■ **Goal of the exercise**
Copy out the entries exactly. Print them in full.

[Start of section]

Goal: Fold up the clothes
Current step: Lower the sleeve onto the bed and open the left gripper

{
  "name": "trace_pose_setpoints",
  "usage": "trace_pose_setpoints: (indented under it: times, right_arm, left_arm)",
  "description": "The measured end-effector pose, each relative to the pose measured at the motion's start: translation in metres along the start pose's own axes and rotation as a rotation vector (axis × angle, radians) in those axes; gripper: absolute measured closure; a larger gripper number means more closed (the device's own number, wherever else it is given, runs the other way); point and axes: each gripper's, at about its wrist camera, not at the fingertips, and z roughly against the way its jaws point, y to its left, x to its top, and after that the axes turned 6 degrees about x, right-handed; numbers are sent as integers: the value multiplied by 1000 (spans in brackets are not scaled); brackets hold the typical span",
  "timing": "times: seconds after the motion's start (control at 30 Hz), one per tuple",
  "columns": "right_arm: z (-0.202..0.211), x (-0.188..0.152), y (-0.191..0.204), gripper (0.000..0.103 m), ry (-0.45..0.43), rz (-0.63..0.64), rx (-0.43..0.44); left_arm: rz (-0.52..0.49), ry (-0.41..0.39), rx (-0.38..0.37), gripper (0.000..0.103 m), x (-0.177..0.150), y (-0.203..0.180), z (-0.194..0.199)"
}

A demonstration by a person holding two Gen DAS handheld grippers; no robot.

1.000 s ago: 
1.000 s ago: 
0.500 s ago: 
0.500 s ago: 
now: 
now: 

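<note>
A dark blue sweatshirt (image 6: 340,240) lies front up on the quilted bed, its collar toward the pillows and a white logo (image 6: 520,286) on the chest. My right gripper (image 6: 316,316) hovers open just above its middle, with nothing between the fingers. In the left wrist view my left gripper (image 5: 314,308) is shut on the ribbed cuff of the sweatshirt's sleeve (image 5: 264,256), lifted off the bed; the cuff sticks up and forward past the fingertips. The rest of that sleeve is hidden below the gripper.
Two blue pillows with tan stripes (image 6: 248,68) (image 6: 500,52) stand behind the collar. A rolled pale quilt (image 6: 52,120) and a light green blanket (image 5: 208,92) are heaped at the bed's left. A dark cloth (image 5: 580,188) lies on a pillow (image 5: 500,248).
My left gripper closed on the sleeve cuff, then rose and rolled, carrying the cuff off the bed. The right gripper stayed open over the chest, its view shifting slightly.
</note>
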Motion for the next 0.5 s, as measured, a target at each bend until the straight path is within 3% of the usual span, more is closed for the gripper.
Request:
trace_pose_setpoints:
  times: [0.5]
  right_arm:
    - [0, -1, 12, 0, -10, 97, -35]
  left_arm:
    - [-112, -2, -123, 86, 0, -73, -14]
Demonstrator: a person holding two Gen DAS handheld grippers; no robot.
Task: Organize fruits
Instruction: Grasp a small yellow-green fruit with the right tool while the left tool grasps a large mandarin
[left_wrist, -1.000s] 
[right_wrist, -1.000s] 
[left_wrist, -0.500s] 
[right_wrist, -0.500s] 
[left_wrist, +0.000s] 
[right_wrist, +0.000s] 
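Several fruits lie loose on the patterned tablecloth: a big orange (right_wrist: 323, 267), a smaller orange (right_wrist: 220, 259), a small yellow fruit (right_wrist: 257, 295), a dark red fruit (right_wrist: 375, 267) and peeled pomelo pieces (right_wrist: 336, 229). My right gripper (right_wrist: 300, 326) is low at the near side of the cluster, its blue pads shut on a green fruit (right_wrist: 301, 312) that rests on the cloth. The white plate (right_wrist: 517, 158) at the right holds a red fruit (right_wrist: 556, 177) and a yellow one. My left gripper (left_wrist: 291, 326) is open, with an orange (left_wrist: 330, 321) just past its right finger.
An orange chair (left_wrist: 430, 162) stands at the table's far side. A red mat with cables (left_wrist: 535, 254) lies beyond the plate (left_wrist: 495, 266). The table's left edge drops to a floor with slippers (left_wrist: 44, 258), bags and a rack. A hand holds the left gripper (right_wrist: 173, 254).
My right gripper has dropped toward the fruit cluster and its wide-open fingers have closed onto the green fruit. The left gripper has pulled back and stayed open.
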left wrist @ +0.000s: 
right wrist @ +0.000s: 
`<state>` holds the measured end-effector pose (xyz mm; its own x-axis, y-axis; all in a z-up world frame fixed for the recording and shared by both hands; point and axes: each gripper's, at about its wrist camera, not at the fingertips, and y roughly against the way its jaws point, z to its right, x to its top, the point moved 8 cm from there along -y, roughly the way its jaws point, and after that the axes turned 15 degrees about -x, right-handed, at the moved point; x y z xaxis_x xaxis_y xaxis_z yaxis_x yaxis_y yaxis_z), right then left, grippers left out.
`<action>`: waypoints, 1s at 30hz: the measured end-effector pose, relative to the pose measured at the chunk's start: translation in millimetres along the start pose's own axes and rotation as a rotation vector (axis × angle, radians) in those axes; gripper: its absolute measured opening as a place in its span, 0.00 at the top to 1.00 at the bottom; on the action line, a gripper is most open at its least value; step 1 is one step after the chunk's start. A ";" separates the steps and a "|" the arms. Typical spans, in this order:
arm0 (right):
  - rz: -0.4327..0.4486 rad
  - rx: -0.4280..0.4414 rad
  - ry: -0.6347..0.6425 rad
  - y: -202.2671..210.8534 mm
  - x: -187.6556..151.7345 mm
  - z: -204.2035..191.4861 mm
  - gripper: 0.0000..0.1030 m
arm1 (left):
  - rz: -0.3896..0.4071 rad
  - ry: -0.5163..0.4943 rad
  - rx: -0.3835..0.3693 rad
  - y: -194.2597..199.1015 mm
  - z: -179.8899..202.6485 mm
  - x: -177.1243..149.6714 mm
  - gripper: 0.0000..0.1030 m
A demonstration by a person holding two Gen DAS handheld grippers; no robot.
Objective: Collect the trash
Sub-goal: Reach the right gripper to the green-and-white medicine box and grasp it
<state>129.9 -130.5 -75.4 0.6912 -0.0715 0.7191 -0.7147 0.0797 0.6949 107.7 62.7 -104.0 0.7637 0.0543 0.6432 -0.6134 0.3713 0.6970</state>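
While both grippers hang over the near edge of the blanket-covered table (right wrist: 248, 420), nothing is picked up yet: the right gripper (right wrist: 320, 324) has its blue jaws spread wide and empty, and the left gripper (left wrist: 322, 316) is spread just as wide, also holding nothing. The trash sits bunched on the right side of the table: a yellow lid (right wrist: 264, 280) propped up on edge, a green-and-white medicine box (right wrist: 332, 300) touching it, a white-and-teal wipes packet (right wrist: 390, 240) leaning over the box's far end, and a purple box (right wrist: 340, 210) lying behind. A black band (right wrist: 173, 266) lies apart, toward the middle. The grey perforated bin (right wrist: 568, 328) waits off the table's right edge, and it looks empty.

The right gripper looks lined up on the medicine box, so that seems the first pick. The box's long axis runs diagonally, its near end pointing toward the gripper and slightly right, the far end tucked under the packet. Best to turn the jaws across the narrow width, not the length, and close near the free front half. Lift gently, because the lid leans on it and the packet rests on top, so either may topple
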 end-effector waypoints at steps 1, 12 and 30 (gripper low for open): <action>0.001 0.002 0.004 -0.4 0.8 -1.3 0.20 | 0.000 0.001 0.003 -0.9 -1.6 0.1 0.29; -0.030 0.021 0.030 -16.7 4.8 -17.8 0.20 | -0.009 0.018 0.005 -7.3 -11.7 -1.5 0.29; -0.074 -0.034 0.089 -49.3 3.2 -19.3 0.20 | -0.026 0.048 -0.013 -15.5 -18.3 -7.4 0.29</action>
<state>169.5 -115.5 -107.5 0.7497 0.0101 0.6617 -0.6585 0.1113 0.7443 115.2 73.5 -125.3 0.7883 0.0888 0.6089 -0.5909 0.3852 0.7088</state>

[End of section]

■ **Answer section**
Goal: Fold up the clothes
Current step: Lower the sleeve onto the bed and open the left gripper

{
  "name": "trace_pose_setpoints",
  "usage": "trace_pose_setpoints: (indented under it: times, right_arm, left_arm)",
  "description": "The measured end-effector pose, each relative to the pose measured at the motion's start: translation in metres along the start pose's own axes and rotation as a rotation vector (axis × angle, radians) in those axes; gripper: absolute measured closure; a larger gripper number means more closed (the device's own number, wherever else it is given, runs the other way); point and axes: each gripper's, at about its wrist camera, not at the fingertips, and z roughly against the way its jaws point, y to its left, x to its top, and after that the axes turned 6 degrees about x, right-handed; numbers are sent as integers: the value multiplied by 1000 (spans in brackets are not scaled); brackets hold the typical span",
  "timing": "times: seconds after the motion's start (control at 30 Hz), one per tuple",
  "columns": "right_arm: z (-0.202..0.211), x (-0.188..0.152), y (-0.191..0.204), gripper (0.000..0.103 m), ry (-0.45..0.43), rz (-0.63..0.64), rx (-0.43..0.44); left_arm: rz (-0.52..0.49), ry (-0.41..0.39), rx (-0.38..0.37), gripper (0.000..0.103 m), x (-0.177..0.150), y (-0.203..0.180), z (-0.194..0.199)"
}

A demonstration by a person holding two Gen DAS handheld grippers; no robot.

1.000 s ago: 
1.000 s ago: 
0.500 s ago: 
0.500 s ago: 
now: 
now: 

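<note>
A dark blue sweatshirt (image 6: 340,240) lies front up on the quilted bed, its collar toward the pillows and a white logo (image 6: 520,286) on the chest. My right gripper (image 6: 316,316) hovers open just above its middle, with nothing between the fingers. In the left wrist view my left gripper (image 5: 314,308) is shut on the ribbed cuff of the sweatshirt's sleeve (image 5: 264,256), lifted off the bed; the cuff sticks up and forward past the fingertips. The rest of that sleeve is hidden below the gripper.
Two blue pillows with tan stripes (image 6: 248,68) (image 6: 500,52) stand behind the collar. A rolled pale quilt (image 6: 52,120) and a light green blanket (image 5: 208,92) are heaped at the bed's left. A dark cloth (image 5: 580,188) lies on a pillow (image 5: 500,248).
My left gripper closed on the sleeve cuff, then rose and rolled, carrying the cuff off the bed. The right gripper stayed open over the chest, its view shifting slightly.
</note>
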Motion for the next 0.5 s, as measured, a target at each bend until the straight path is within 3% of the usual span, more is closed for the gripper.
Request:
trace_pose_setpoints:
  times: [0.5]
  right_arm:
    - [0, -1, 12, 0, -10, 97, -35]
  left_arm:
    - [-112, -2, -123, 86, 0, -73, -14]
Demonstrator: a person holding two Gen DAS handheld grippers; no robot.
Task: Organize fruits
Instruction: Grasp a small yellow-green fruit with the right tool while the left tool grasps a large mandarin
[left_wrist, -1.000s] 
[right_wrist, -1.000s] 
[left_wrist, -0.500s] 
[right_wrist, -0.500s] 
[left_wrist, +0.000s] 
[right_wrist, +0.000s] 
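Several fruits lie loose on the patterned tablecloth: a big orange (right_wrist: 323, 267), a smaller orange (right_wrist: 220, 259), a small yellow fruit (right_wrist: 257, 295), a dark red fruit (right_wrist: 375, 267) and peeled pomelo pieces (right_wrist: 336, 229). My right gripper (right_wrist: 300, 326) is low at the near side of the cluster, its blue pads shut on a green fruit (right_wrist: 301, 312) that rests on the cloth. The white plate (right_wrist: 517, 158) at the right holds a red fruit (right_wrist: 556, 177) and a yellow one. My left gripper (left_wrist: 291, 326) is open, with an orange (left_wrist: 330, 321) just past its right finger.
An orange chair (left_wrist: 430, 162) stands at the table's far side. A red mat with cables (left_wrist: 535, 254) lies beyond the plate (left_wrist: 495, 266). The table's left edge drops to a floor with slippers (left_wrist: 44, 258), bags and a rack. A hand holds the left gripper (right_wrist: 173, 254).
My right gripper has dropped toward the fruit cluster and its wide-open fingers have closed onto the green fruit. The left gripper has pulled back and stayed open.
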left wrist @ +0.000s: 
right wrist @ +0.000s: 
`<state>` holds the measured end-effector pose (xyz mm; its own x-axis, y-axis; all in a z-up world frame fixed for the recording and shared by both hands; point and axes: each gripper's, at about its wrist camera, not at the fingertips, and y roughly against the way its jaws point, z to its right, x to its top, the point moved 8 cm from there along -y, roughly the way its jaws point, and after that the axes turned 15 degrees about -x, right-handed, at the moved point; x y z xaxis_x xaxis_y xaxis_z yaxis_x yaxis_y yaxis_z), right then left, grippers left out.
`<action>`: waypoints, 1s at 30hz: the measured end-effector pose, relative to the pose measured at the chunk's start: translation in millimetres along the start pose's own axes and rotation as a rotation vector (axis × angle, radians) in those axes; gripper: its absolute measured opening as a place in its span, 0.00 at the top to 1.00 at the bottom; on the action line, a gripper is most open at its least value; step 1 is one step after the chunk's start. A ";" separates the steps and a "|" the arms. Typical spans, in this order:
arm0 (right):
  - rz: -0.4327..0.4486 rad
  - rx: -0.4280..0.4414 rad
  - ry: -0.6347..0.6425 rad
  - y: -202.2671..210.8534 mm
  - x: -187.6556..151.7345 mm
  - z: -204.2035..191.4861 mm
  - gripper: 0.0000..0.1030 m
arm1 (left):
  - rz: -0.3896..0.4071 rad
  - ry: -0.5163..0.4943 rad
  - rx: -0.3835..0.3693 rad
  - y: -194.2597..199.1015 mm
  - z: -179.8899..202.6485 mm
  - x: -177.1243..149.6714 mm
  - gripper: 0.0000..0.1030 m
A demonstration by a person holding two Gen DAS handheld grippers; no robot.
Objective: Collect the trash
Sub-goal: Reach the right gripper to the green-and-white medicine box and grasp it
<state>129.9 -130.5 -75.4 0.6912 -0.0715 0.7191 -0.7147 0.0797 0.6949 107.7 62.7 -104.0 0.7637 0.0543 0.6432 -0.6134 0.3713 0.6970</state>
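While both grippers hang over the near edge of the blanket-covered table (right wrist: 248, 420), nothing is picked up yet: the right gripper (right wrist: 320, 324) has its blue jaws spread wide and empty, and the left gripper (left wrist: 322, 316) is spread just as wide, also holding nothing. The trash sits bunched on the right side of the table: a yellow lid (right wrist: 264, 280) propped up on edge, a green-and-white medicine box (right wrist: 332, 300) touching it, a white-and-teal wipes packet (right wrist: 390, 240) leaning over the box's far end, and a purple box (right wrist: 340, 210) lying behind. A black band (right wrist: 173, 266) lies apart, toward the middle. The grey perforated bin (right wrist: 568, 328) waits off the table's right edge, and it looks empty.

The right gripper looks lined up on the medicine box, so that seems the first pick. The box's long axis runs diagonally, its near end pointing toward the gripper and slightly right, the far end tucked under the packet. Best to turn the jaws across the narrow width, not the length, and close near the free front half. Lift gently, because the lid leans on it and the packet rests on top, so either may topple
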 end-effector waypoints at steps 1, 12 and 30 (gripper low for open): <action>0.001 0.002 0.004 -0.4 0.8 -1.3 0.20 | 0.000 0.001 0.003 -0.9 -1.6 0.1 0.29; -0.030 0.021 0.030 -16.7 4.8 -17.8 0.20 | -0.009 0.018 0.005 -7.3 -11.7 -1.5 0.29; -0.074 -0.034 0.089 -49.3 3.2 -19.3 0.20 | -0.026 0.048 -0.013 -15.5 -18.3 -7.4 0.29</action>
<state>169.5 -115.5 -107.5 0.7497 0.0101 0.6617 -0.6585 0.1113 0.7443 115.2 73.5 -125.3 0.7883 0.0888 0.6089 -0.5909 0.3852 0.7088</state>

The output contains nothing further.